Inside Rivian: we visit the pioneering 4x4 electric car brand

Published: 23 April 2019 Updated: 24 April 2019

► CAR visits Rivian’s Michigan HQ
► Inside the new off-road EV brand
► Interviews with the brains behind it

Close your eyes. How do you imagine the typical launch of a new car brand? Maybe the Freds-in-sheds approach? You know, the low-volume British sports car Next Big Thing, dreaming of nibbling into Porsche’s market dominance from a lock-up in the Home Counties? Or at the other end of the spectrum, perhaps the blue-chip financial muscle that begat Lexus and Infiniti, DS and Cupra – all big budgets, industrial might and spreadsheets, marketing reason occasionally trumping genuine customer need?

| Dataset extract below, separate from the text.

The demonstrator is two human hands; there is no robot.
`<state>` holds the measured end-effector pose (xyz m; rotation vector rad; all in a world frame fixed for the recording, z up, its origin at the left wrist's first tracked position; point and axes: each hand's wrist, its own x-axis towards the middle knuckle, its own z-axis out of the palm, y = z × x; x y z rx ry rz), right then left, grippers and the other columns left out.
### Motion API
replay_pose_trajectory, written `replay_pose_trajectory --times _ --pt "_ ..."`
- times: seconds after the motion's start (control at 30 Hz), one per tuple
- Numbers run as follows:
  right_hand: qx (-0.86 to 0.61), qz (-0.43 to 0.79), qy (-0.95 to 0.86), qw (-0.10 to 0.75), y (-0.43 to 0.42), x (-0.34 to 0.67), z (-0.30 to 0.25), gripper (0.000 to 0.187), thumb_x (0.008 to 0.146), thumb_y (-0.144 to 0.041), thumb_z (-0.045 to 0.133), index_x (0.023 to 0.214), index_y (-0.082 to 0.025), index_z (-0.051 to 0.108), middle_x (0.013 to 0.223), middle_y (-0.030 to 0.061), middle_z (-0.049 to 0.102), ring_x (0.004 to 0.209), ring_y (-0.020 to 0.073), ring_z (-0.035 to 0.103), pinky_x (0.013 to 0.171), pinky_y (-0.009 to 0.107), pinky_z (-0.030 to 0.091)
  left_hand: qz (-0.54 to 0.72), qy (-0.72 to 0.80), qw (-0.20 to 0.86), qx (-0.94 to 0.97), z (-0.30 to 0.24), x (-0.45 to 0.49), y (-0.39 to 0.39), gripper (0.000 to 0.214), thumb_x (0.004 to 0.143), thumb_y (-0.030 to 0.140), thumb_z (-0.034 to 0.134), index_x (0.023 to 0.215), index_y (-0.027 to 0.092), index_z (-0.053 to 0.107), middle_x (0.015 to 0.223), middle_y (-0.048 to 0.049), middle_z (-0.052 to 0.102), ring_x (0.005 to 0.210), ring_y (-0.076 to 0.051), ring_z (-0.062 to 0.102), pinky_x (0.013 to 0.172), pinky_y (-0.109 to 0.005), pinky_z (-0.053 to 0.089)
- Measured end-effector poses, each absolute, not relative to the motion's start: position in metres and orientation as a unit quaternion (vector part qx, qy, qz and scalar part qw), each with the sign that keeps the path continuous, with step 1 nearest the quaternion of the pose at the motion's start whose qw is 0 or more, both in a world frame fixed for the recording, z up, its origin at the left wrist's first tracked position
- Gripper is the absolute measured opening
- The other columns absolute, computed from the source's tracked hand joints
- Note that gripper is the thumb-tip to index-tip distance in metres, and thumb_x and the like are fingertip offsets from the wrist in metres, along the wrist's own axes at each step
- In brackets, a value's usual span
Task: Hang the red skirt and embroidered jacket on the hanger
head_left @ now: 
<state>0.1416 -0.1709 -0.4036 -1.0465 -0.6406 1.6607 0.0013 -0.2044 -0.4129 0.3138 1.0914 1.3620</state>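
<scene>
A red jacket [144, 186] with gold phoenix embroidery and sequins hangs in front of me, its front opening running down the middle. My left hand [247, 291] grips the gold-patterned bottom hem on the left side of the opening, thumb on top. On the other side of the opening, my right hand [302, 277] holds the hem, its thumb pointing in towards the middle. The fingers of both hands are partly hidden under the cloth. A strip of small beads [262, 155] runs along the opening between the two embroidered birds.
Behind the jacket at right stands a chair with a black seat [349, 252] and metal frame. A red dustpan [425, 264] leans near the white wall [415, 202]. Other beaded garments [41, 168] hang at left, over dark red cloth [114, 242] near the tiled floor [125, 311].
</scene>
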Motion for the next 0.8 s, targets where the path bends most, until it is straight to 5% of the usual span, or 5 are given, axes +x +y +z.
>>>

To that list you can now add a third option: the electric car start-up. For we are entering a new age of opportunity and disruption, as think-big entrepreneurs eye up the fledgling EV marketplace, estimated to balloon to 125 million units by 2030 according to the International Energy Agency. This explains why Volvo has spun off Polestar into a standalone electrified brand to chase Tesla, and why the list of smaller specialists is swelling each year as new names such as Lucid Motors, Faraday Future, Byton and Nio charge in to keep the authors of the I-Spy book on car badges busy.

Which is how CAR finds itself deep inside Rivian headquarters in Plymouth, Michigan. It’s another new name among dozens of start-ups, but one whose chances we rate higher than most. They’re adamant they’re not a start-up; the company’s roots can be traced back to 2009 and it’s now in the ‘scale-up’ phase, as it prepares to launch the two electric cars that shocked visitors to last autumn’s Los Angeles auto show.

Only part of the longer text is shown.